Animado por tales consideraciones, llegamos a considerar indiferente el sacrificio de nuestra alcatifa, si con ello conseguíamos que nos prestase mejor servicio. Así, manteniéndonos de pie en su mismo centro, procedimos a cortar las partes situadas bajo nuestras suelas y, para decirlo en términos geométricos, sendas porciones equivalentes al conjunto de nuestros poliedros de sustentación, o pies. A continuación, pusimos toda la coquetería posible, así como la exquisita atención que de continuo nos exige nuestra perenne obsesión por la comodidad, en ajustarnos a la perfección las cálidas envolturas, a fin de conseguir que el conjunto de nuestras plantas pisara siempre en mullido, y ello con seguridad y solidez.
A tal par de novedosos hallazgos portátiles e incluso portadores, lo bautizamos con el nombre de aislantes universales, y también con el mucho más eufónico de pantuflas.
Tercer invento: Siendo así que habíamos adquirido un muy precioso bastón, al punto experimentamos la desazón de pensar que nos veríamos obligados a lavarnos las manos de vez en cuando si es que no queríamos contagiar su puño (del bastón). Para evitarnos tan molesta tarea, pensamos en proteger la parte superior del tantas veces mencionado utensilio mediante una pequeña envoltura de cuero fino. Pero, además de no considerarlo demasiado, estético, nos pareció que ello vendría a impedir la pública admiración del hermoso mango... Del perfeccionamiento de esta primera idea que a continuación queda resumido, hemos de reconocer que nos sentimos particularmente orgulloso.
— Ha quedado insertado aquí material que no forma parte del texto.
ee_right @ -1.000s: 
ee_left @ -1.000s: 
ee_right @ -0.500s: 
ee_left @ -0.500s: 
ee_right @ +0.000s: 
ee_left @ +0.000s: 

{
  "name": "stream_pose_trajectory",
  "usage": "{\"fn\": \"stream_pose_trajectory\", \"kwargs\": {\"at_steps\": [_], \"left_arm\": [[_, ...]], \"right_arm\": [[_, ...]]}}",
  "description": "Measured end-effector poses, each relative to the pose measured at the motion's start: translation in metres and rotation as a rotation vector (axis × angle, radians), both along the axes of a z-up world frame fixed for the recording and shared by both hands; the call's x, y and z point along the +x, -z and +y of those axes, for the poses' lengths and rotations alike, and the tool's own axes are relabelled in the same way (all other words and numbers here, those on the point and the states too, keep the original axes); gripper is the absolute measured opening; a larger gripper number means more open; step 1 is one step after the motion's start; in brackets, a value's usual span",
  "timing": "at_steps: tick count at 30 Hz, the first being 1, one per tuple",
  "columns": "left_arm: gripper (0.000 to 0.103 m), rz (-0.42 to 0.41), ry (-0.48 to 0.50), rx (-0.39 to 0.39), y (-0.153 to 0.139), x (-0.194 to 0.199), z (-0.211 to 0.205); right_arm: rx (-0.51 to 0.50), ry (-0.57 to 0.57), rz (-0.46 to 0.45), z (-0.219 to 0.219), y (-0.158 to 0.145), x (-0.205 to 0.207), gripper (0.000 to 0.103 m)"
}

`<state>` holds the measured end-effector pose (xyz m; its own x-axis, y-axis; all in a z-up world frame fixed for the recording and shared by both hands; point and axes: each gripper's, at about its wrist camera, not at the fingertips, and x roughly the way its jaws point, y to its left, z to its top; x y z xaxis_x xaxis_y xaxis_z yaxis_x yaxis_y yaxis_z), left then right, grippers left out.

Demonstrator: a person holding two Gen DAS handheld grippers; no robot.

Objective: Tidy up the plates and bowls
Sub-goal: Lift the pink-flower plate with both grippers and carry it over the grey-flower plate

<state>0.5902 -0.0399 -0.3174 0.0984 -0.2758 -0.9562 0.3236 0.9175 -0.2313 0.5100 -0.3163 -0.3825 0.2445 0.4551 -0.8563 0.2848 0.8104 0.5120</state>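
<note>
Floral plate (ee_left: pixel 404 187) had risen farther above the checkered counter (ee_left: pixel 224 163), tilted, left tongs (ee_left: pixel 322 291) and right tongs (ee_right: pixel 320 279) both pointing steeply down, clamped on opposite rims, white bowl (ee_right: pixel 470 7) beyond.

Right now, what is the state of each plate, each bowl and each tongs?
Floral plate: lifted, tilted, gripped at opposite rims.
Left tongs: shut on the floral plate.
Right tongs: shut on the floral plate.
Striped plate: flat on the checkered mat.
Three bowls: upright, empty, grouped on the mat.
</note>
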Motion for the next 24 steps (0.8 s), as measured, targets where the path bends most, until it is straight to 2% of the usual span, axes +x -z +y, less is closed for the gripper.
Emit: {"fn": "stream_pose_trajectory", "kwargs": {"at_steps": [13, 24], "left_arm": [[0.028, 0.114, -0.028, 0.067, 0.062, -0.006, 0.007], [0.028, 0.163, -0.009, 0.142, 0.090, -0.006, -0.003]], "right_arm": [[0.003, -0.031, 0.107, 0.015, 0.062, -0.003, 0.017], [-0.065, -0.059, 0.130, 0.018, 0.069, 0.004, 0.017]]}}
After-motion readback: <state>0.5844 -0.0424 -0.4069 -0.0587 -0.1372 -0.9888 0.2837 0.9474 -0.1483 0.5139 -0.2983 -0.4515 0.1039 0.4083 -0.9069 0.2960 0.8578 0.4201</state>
Doblando de manera pertinente —pensamos— una pieza de cuero fino algo más grande que la inicialmente prevista, llegaríamos a obtener la ventaja supletoria de conseguir que se adhiriese a nuestra mano, no cerrándose sobre el pomo del bastón más que cuando ésta sintiera deseos de reposar sobre él... El caso es que, familiarizado que estábamos con la idea de par desde cuando inventamos las pantuflas (véase un poco más arriba el significado de este neologismo), decidimos construir dos artilugios simétricos que nos han parecido ser dignos de ostentar el sonoro nombre de guantes.
Este ha sido —insistimos— el más feliz de nuestros descubrimientos, pues ni la Mamá Ubú, ni nadie, podrá controlar a partir de ahora si nos lavamos o no las manos.